Task prompt: In your copy, include every line of the listing below exactly but none of the pictures.

Supplied material:
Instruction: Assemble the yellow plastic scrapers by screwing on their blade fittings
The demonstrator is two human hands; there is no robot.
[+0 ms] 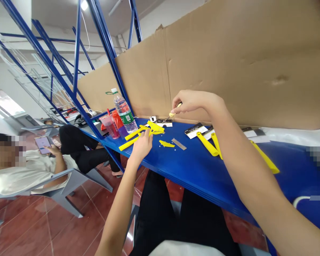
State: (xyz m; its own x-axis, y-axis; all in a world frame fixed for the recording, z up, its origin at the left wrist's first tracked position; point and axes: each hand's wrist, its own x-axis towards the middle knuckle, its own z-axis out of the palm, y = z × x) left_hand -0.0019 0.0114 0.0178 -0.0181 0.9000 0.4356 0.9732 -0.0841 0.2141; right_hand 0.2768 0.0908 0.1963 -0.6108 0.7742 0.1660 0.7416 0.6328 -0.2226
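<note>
My left hand (143,143) grips a yellow two-armed plastic piece (128,144) lying on the blue tabletop. Its two long arms point left and its wider end (156,127) points right; my fingers cover part of it. In my right hand (181,101) is a small screwdriver (172,114), held by its yellow handle with the metal shaft slanting down to the left, near the wide end. I cannot tell whether the tip touches the yellow piece. A flat yellow fragment (166,143) and a clear plastic strip (179,144) lie just right of my left hand.
A water bottle (124,113) and a red drink cup (110,125) stand at the table's left end. Black-and-white cards (195,130) and yellow handles (207,144) lie on the right. Cardboard (144,78) walls the back. A seated person (29,165) holds a phone.
</note>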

The completed task:
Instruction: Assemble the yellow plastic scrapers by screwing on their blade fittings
The demonstrator is two human hands; there is no robot.
[+0 ms] 
State: (xyz m; its own x-axis, y-axis; all in a world frame fixed for the recording, z up, its origin at the left wrist's first tracked position; point and axes: each hand's wrist, its own x-axis towards the middle knuckle, its own z-axis out of the palm, y = z × x) left_hand -0.0019 0.0114 0.0178 -0.0181 0.9000 0.4356 0.9732 -0.0841 0.2141; right_hand 0.2768 0.0908 0.1963 -0.6108 0.7742 0.1660 0.7416 0.6328 -0.2226
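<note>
My left hand (143,143) grips a yellow two-armed plastic piece (128,144) lying on the blue tabletop. Its two long arms point left and its wider end (156,127) points right; my fingers cover part of it. In my right hand (181,101) is a small screwdriver (172,114), held by its yellow handle with the metal shaft slanting down to the left, near the wide end. I cannot tell whether the tip touches the yellow piece. A flat yellow fragment (166,143) and a clear plastic strip (179,144) lie just right of my left hand.
A water bottle (124,113) and a red drink cup (110,125) stand at the table's left end. Black-and-white cards (195,130) and yellow handles (207,144) lie on the right. Cardboard (144,78) walls the back. A seated person (29,165) holds a phone.
</note>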

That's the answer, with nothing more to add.